== Input for this task
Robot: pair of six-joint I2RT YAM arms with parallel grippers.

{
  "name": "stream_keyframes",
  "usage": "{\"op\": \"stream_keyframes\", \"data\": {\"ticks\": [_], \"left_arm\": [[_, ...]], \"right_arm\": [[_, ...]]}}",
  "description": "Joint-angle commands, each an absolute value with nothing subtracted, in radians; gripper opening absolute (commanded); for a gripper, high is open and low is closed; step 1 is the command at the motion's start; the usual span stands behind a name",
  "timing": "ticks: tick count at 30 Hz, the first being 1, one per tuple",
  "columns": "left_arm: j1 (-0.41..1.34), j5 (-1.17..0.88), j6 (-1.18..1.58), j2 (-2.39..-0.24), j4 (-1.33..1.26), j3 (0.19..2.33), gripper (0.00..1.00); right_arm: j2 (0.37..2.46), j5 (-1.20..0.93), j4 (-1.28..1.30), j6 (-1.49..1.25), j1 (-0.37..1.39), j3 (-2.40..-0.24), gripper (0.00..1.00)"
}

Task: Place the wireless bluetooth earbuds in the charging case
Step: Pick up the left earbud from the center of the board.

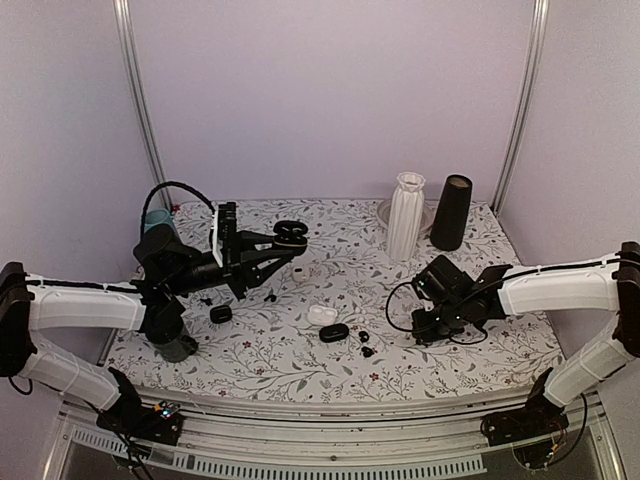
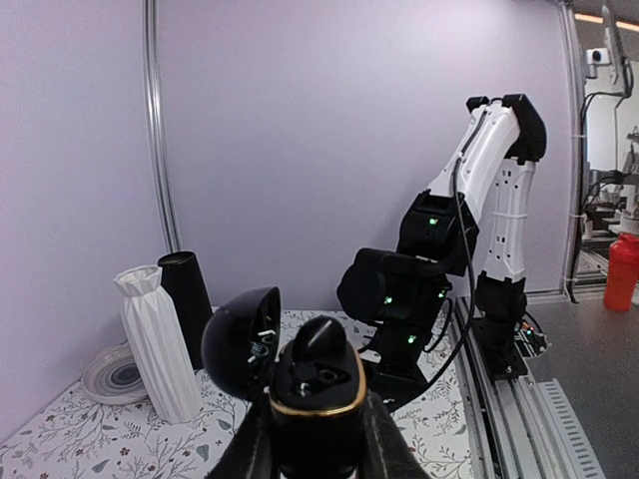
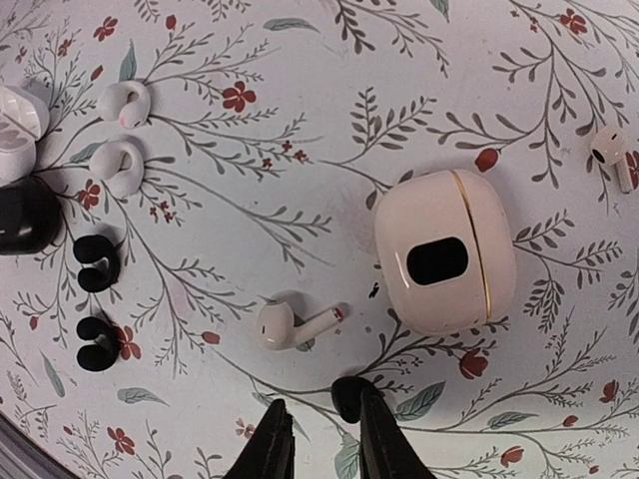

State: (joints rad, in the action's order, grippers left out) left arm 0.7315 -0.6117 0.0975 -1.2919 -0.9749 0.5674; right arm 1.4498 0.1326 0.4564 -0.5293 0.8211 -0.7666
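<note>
My left gripper [image 2: 318,451] is raised above the table, shut on an open black charging case [image 2: 318,404] with a gold rim. Its lid [image 2: 240,341] is swung to the left, and one black earbud [image 2: 318,344] sits in the case. From above, that case [image 1: 291,236] hangs over the back left of the table. My right gripper [image 3: 322,396] points down, low over the cloth. A small black earbud [image 3: 347,397] lies between its fingers against the right one, with a gap left to the other finger.
A pale case [image 3: 446,261] with a dark oval window, two white stemmed buds [image 3: 290,325] [image 3: 611,152], white clip buds [image 3: 125,100] and black clip buds [image 3: 98,262] lie nearby. A white vase [image 1: 405,215] and black cylinder [image 1: 451,212] stand at the back.
</note>
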Motion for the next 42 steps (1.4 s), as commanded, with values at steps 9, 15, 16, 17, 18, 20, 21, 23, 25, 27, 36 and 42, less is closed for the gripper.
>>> {"op": "stream_keyframes", "data": {"ticks": [9,15,16,17,18,20,21,23,25,27,36,42], "left_arm": [[0.745,-0.611,0.097,-1.286,-1.000,0.572,0.00],[0.745,-0.609,0.095,-1.278,-0.993,0.570,0.00],[0.745,-0.608,0.095,-1.276,-0.991,0.569,0.00],[0.745,-0.607,0.095,-1.275,-0.989,0.570,0.00],[0.746,-0.606,0.095,-1.273,-0.988,0.570,0.00],[0.745,-0.605,0.094,-1.273,-0.986,0.569,0.00],[0.744,-0.605,0.094,-1.272,-0.986,0.569,0.00],[0.745,-0.606,0.094,-1.274,-0.986,0.569,0.00],[0.745,-0.606,0.095,-1.275,-0.988,0.571,0.00],[0.745,-0.606,0.095,-1.276,-0.988,0.571,0.00],[0.745,-0.603,0.094,-1.264,-0.982,0.563,0.00],[0.745,-0.603,0.092,-1.265,-0.982,0.567,0.00]], "right_arm": [[1.515,0.143,0.453,-0.425,0.828,-0.773,0.24],[1.556,0.169,0.453,-0.416,0.827,-0.787,0.24],[1.563,0.174,0.453,-0.416,0.828,-0.786,0.24],[1.569,0.178,0.456,-0.416,0.827,-0.787,0.24],[1.572,0.180,0.455,-0.417,0.827,-0.786,0.24],[1.577,0.182,0.451,-0.419,0.827,-0.785,0.24],[1.578,0.183,0.449,-0.419,0.828,-0.785,0.24],[1.580,0.186,0.445,-0.419,0.828,-0.787,0.24],[1.586,0.190,0.442,-0.420,0.828,-0.793,0.24],[1.598,0.189,0.440,-0.417,0.827,-0.799,0.24],[1.620,0.163,0.434,-0.422,0.827,-0.804,0.22],[1.615,0.163,0.453,-0.440,0.828,-0.792,0.20]]}}
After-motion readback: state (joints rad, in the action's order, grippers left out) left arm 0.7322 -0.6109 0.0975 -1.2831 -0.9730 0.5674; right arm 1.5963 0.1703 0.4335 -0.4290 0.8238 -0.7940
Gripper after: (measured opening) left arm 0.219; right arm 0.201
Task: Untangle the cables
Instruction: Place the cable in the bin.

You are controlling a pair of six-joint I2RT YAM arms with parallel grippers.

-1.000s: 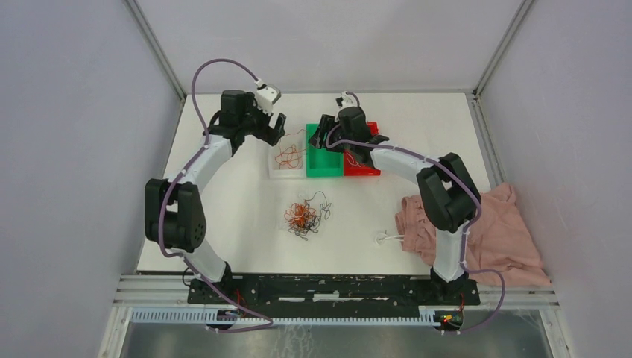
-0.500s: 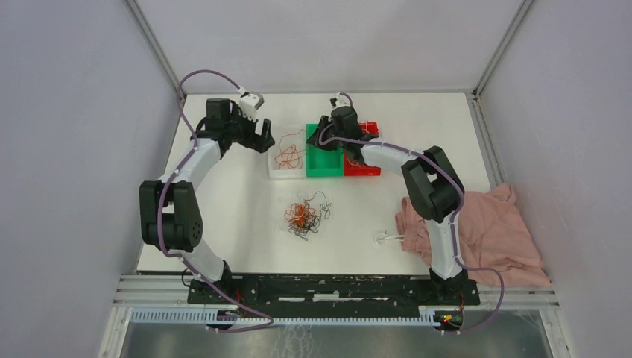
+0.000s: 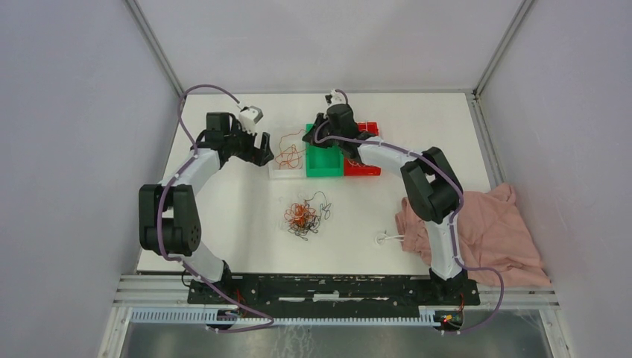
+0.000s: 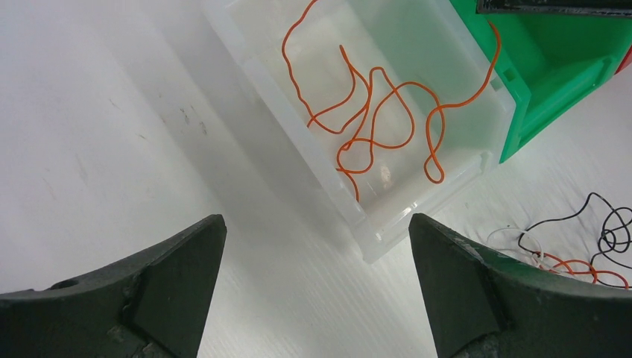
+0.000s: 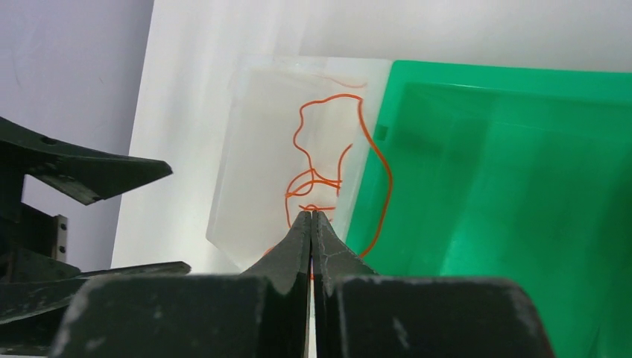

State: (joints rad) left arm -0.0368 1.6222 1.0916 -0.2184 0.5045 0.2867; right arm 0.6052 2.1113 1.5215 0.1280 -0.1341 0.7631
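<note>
In the bin (image 3: 287, 173) lies an orange cable (image 4: 373, 112). At its 9 o'clock the left gripper (image 4: 314, 224) hangs, jaws wide apart and empty. The right gripper (image 5: 311, 216) has its jaws clenched over the cable; whether it grips it is unclear. The tangle (image 3: 302, 218) lies at the bin's 6 o'clock.

- I have bare table (image 3: 238, 224) left of the wire tangle (image 3: 302, 218), between it and my left arm (image 3: 195, 168).
- Clear bin (image 3: 287, 176), green bin (image 3: 324, 164) and red bin (image 3: 365, 170) stand side by side, walling the far side.
- My right arm (image 3: 387, 155) reaches over the red bin.
- Pink cloth (image 3: 507, 231) covers the right edge.
</note>
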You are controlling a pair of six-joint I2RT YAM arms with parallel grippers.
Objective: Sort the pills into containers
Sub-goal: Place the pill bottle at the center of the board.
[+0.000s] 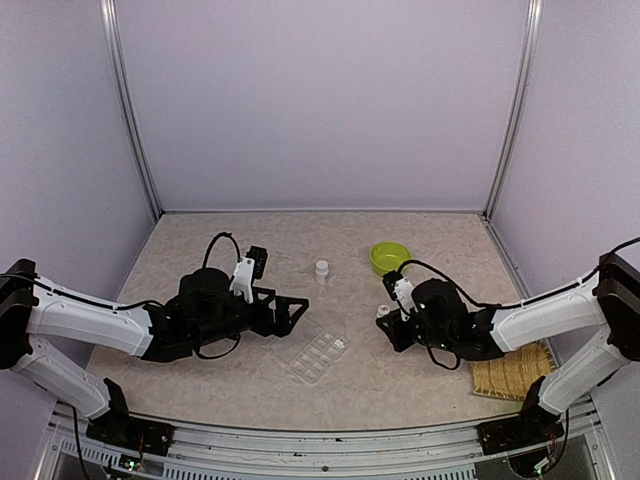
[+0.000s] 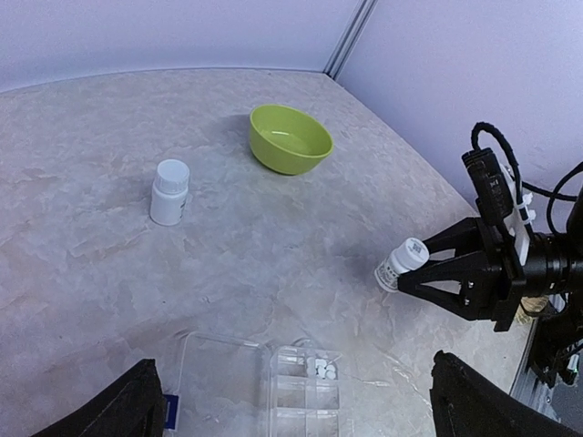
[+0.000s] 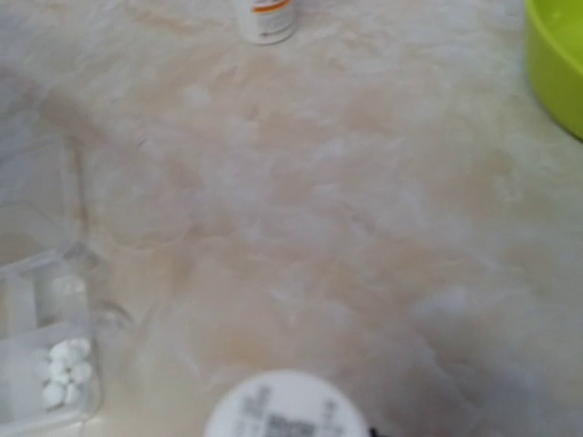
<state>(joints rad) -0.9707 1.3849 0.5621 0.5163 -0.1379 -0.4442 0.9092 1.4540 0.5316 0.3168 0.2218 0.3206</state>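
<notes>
No legible text, brands, numbers or signs in any view. Cap (image 3: 287, 410) of near bottle (image 2: 397, 269): dark printed marks, too blurred to read; in left wrist view, a small dark square pattern, not decodable. Label (image 3: 271, 7) of far bottle (image 2: 169, 193): orange band only, no characters resolved.

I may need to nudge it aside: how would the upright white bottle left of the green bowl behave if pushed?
The white bottle stands taller than wide, so a high push probably tips it. Round-bodied, it would likely roll then. Looks like small plastic, probably light.
</notes>
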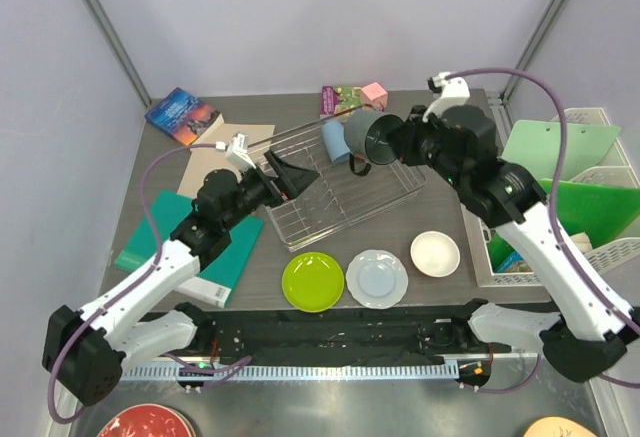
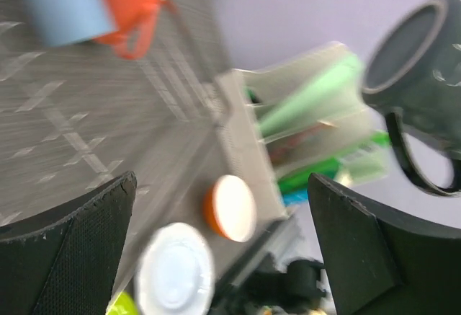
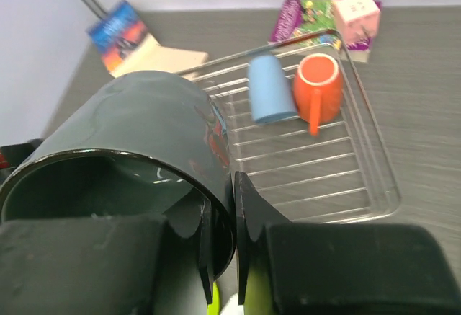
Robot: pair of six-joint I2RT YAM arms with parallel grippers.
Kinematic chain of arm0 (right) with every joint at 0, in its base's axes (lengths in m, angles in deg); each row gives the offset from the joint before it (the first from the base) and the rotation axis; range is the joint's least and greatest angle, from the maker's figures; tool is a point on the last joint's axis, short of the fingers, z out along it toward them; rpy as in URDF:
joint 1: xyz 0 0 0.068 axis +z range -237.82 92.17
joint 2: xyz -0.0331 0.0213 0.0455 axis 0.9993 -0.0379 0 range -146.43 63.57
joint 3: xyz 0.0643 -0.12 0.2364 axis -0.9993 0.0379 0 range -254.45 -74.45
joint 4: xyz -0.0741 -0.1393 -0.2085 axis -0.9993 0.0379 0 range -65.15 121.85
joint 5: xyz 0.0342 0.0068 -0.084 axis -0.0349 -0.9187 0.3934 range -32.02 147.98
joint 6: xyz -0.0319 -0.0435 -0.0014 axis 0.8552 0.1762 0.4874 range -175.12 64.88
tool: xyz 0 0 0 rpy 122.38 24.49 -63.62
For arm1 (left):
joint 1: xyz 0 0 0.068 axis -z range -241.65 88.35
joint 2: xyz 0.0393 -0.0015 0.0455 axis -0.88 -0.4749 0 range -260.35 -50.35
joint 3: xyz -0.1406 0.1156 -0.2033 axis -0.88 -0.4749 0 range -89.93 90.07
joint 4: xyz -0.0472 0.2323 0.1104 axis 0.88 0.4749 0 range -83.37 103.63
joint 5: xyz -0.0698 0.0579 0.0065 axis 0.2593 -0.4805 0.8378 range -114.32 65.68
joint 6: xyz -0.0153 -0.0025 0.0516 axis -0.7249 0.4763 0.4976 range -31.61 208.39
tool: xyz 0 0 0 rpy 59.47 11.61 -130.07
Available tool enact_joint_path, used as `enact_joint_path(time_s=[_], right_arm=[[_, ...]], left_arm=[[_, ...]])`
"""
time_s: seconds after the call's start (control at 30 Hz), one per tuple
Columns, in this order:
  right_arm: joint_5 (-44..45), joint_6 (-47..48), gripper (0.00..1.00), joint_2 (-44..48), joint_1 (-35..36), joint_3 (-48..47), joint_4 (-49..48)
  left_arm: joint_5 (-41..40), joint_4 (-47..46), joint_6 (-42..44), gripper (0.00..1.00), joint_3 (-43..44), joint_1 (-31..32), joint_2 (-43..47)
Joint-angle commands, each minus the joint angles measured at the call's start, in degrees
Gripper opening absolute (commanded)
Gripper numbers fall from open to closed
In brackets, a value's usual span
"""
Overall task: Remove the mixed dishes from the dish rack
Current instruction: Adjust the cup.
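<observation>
Right tool (image 3: pixel 222 218) grips grey mug (image 3: pixel 137 127); left tool (image 2: pixel 222 185) wide; rack (image 3: pixel 317 178) holds cup (image 3: pixel 270 88), orange mug (image 3: pixel 318 84).

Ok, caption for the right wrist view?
Right gripper holds dark grey mug by rim; light blue cup, orange mug lie in dish rack.

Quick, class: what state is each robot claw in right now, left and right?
Left claw: open, holding nothing.
Right claw: closed on the rim of the glossy dark grey mug.
</observation>
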Motion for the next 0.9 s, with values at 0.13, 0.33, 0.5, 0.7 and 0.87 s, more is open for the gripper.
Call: enact_joint_path(time_s=[0.13,0.33,0.5,0.7,0.87], right_arm=[[7.4,3.0,0.01,-6.9,0.4,-7.2,15.0],[8.5,1.4,0.01,-8.6,1.8,-5.5,13.5],[13.5,-2.3,0.01,-7.5,5.4,-1.3,7.8],[18.8,-2.7,0.01,-16.6,8.7,-7.2,13.7],[16.9,-2.8,0.01,-21.1,9.3,-10.0,13.4]], left_arm=[[-41.5,41.2,15.3,1.0,15.7,2.9,2.5],[-37.9,51.9,12.8,1.0,22.0,2.4,-2.6],[-33.4,45.6,13.2,0.94,18.7,2.4,-1.2],[-30.4,50.3,12.5,1.0,25.5,3.2,-4.7],[-37.3,48.6,20.6,1.0,29.1,12.3,-3.2]])
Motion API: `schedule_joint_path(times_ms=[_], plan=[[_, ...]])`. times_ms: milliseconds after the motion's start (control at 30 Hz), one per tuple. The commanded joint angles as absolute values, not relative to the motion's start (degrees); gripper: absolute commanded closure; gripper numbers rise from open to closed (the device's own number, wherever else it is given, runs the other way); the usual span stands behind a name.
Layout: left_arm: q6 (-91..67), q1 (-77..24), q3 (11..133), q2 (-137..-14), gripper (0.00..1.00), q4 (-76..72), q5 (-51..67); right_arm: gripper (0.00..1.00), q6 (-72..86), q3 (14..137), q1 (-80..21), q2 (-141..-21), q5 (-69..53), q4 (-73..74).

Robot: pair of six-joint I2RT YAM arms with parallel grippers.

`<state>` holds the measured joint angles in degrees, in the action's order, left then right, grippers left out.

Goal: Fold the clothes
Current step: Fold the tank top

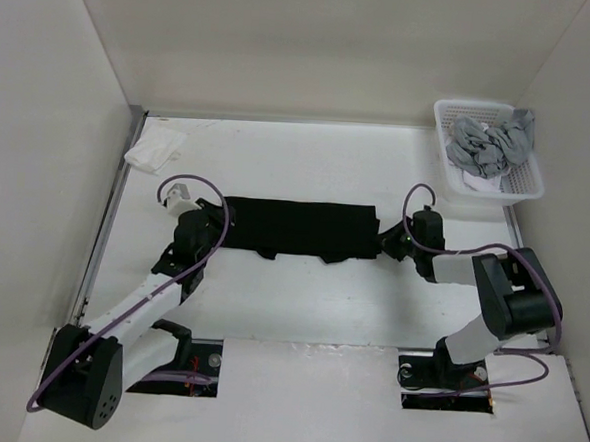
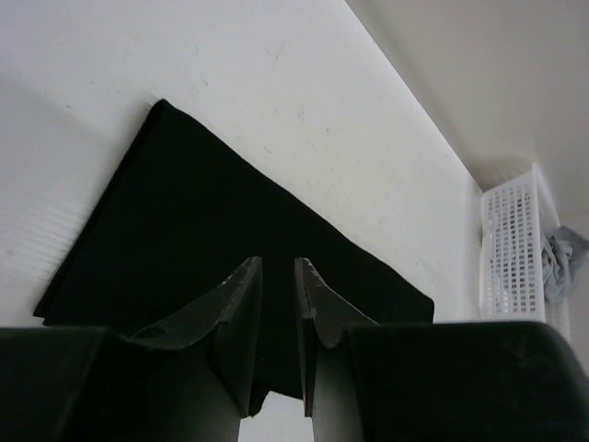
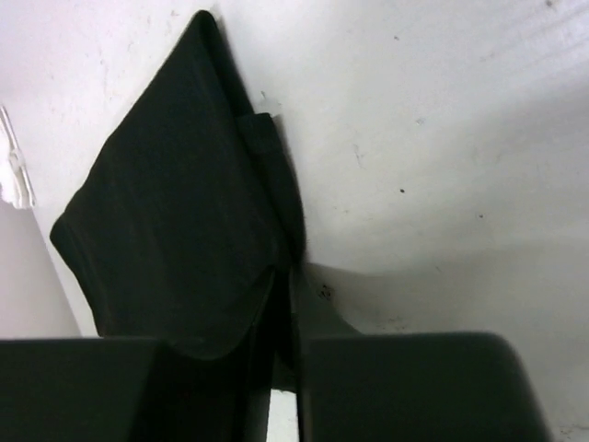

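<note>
Here, a large plain black garment of thin soft fabric (image 1: pixel 300 226) lies folded into a long narrow band across the middle of the white table (image 1: pixel 299 311), between two robot arms. The left gripper (image 2: pixel 276 267) sits at the band's left end, its jaws parted a little with nothing between them; bare table shows through the gap. The right gripper (image 3: pixel 283 267) meets the right end with its jaws nearly together. Whether they pinch the edge cannot be told, as dark fingers merge with dark cloth.

The risk from here: if that edge is caught and the arm pulls away, the band would drag and its layers splay. Thin cloth could also slip from a shallow pinch, and the uneven flaps along the near edge could spill out.

The count: one black garment, two grippers, one white plastic lattice basket (image 1: pixel 502 192) in the far right corner holding a crumpled heap of grey garments (image 1: pixel 490 143), number unclear, and one small white cloth (image 1: pixel 154 152) at far left.
</note>
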<state>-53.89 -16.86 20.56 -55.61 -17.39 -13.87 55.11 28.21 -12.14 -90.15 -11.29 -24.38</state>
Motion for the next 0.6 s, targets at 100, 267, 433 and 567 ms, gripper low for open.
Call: schedule_joint_path(times_ms=[100,267,433,567], plan=[[-51.68,-23.41,22.59,-58.18,0.81,-24.25,-14.33,0.97,58.01,23.83,-12.79,-82.12,-6.25,-33.05],[-52.12,-27.72,21.62,-58.62,0.79,-26.63,-14.24,0.98,51.08,25.56,-14.53,-64.80,-2.04,-20.52],[-52.82,-28.34,20.74,-54.77,0.73,-25.84,-14.06,0.97,41.41,39.34,-25.16,-63.62,7.37,-5.91],[-53.35,-26.94,19.95,-48.35,0.69,-22.60,-12.83,0.97,36.40,52.26,-35.17,-72.57,11.33,-0.02]])
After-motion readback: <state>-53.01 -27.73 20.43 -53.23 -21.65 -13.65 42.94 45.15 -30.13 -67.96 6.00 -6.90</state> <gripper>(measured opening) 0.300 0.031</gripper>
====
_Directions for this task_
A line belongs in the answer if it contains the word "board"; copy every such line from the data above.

_Response_
Step: Pick up the left earbud from the center of the board.
Sub-goal: Place the pill bottle at the center of the board.

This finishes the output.